Last year was the tenth anniversary of the beginning of the tech bubble in the stock market that began after the commercialization of the Internet and, through it, the development of a “new economy” led by “dot.coms” and other Internet-enabled companies. These developments drove a tremendous stockmarket expansion from 1995 until the end of the 1990s, during which the NASDAQ index increased fivefold.
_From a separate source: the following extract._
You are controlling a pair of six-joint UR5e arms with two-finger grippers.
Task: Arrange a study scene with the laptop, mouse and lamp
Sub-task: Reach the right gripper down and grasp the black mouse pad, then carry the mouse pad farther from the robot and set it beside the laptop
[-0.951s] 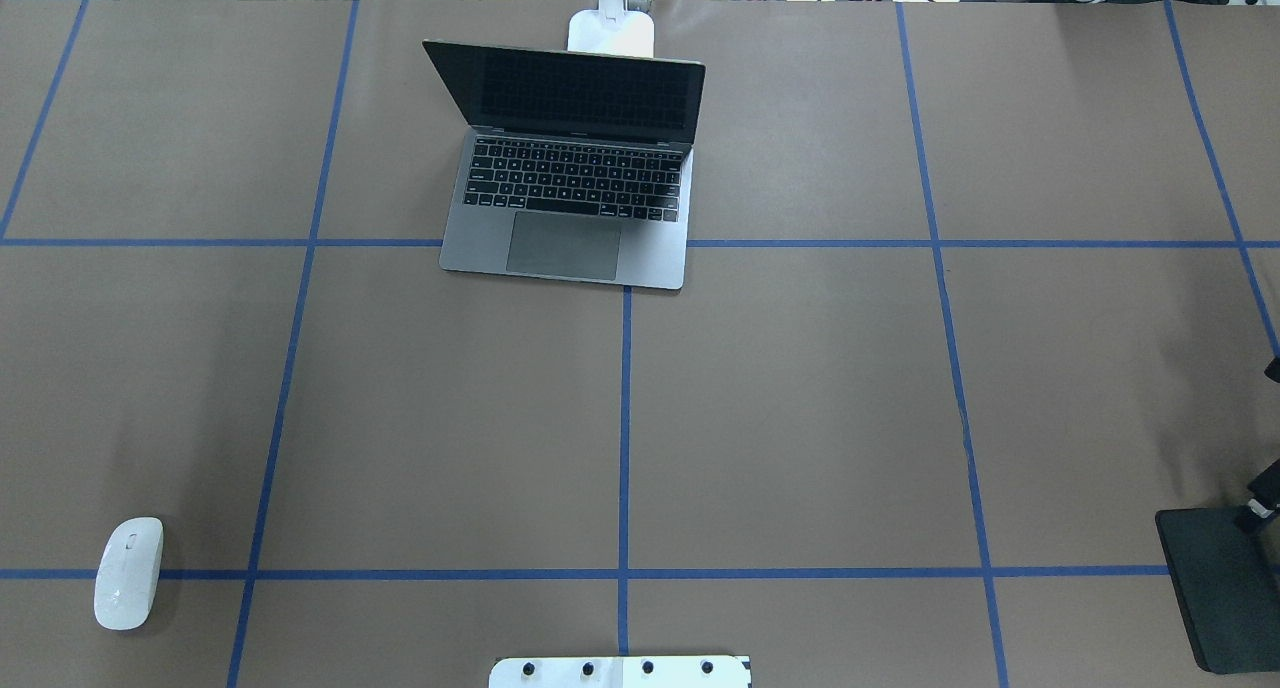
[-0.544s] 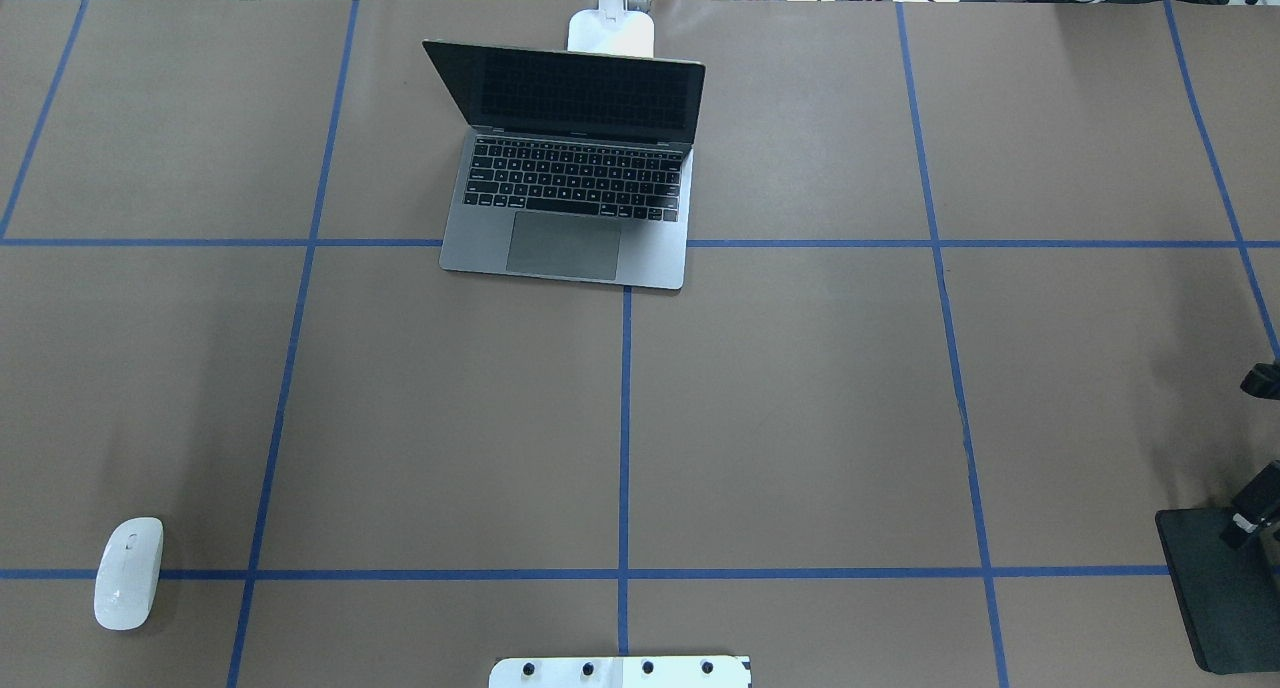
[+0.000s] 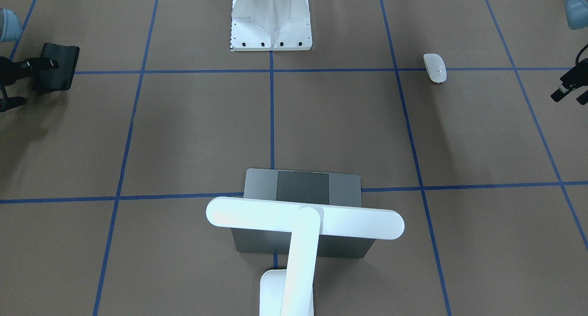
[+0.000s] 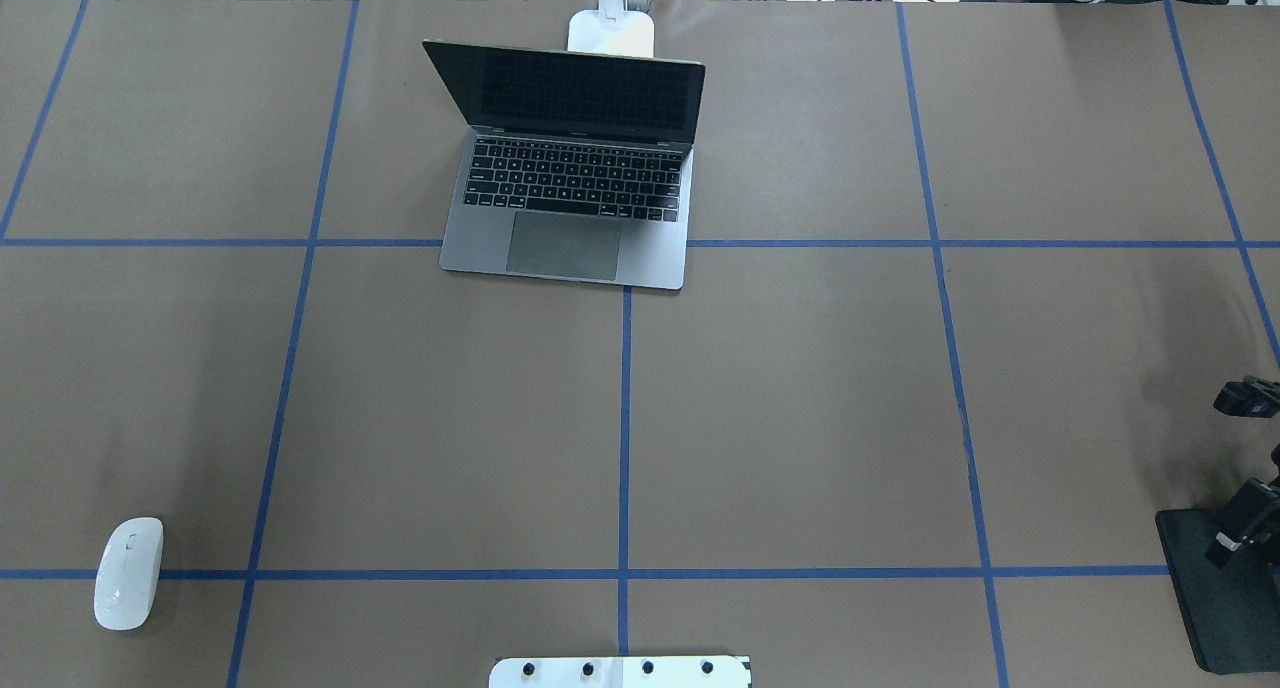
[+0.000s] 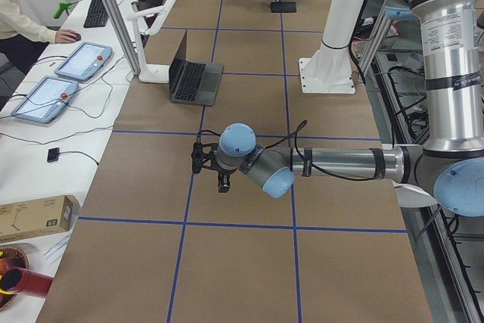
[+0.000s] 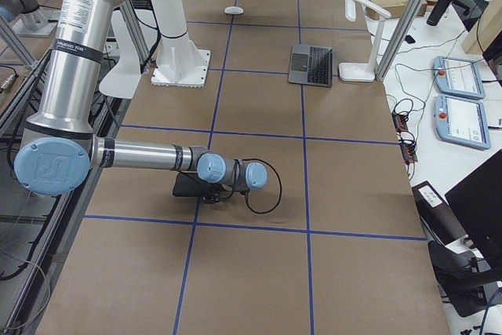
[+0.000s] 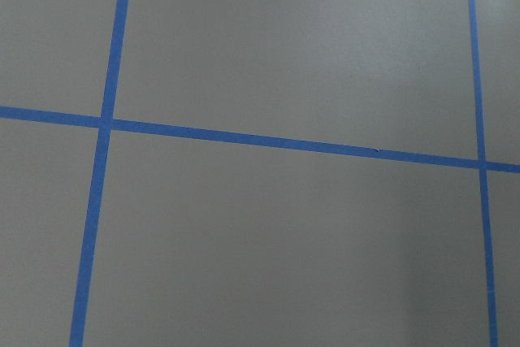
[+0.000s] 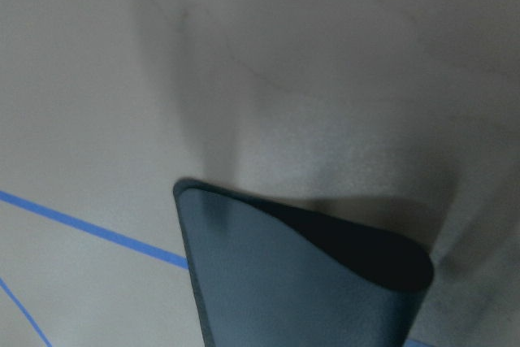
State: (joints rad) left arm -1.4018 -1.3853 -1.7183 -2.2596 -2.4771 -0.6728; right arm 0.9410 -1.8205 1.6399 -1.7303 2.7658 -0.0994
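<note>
Blue tape (image 4: 624, 428) grids brown tabletop (image 4: 800, 418) under open laptop (image 4: 570, 198).

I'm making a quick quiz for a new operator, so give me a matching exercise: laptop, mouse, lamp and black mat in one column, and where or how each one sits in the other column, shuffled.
Column one:
1. laptop
2. mouse
3. lamp
4. black mat

Column two:
A. lying across a blue tape line, on the robot's left
B. lid open, screen dark
C. at the table edge on the robot's right
D. base behind the open lid, bar head over the laptop

Pairs: 1-B, 2-A, 3-D, 4-C.
</note>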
Early in 2000, however, the air began to leak out of the bubble, and by the end of the year a widespread reduction of approximately 30 percent in the valuation of technology stocks had occurred. This market drop sharply affected other businesses that relied on Internet technology, causing several to fail outright, to slide out of control, or to engage in accounting gimmickry in order to shore up their profits. By December 2001, when Enron, the seventh-largest company in the United States and one of its leading “new economy” concept companies, filed for bankruptcy, the NASDAQ index had fallen 74 percent from its high of less than two years earlier. In 2001, 171 large corporate bankruptcies occurred, involving liabilities of $230 billion, more than twice as many bankruptcies as in 2000, the previous record year. In July 2002, WorldCom, the country’s second-largest longdistance telecom company, with $107 billion in assets, filed for bankruptcy after revealing massive accounting fraud. Throughout 2002, bankruptcies continued to occur, involving liabilities of $338 billion, thus establishing a three-year period in which U.S. bankruptcies—the ultimate form of corporate failure—broke all previous records (Altman 2002).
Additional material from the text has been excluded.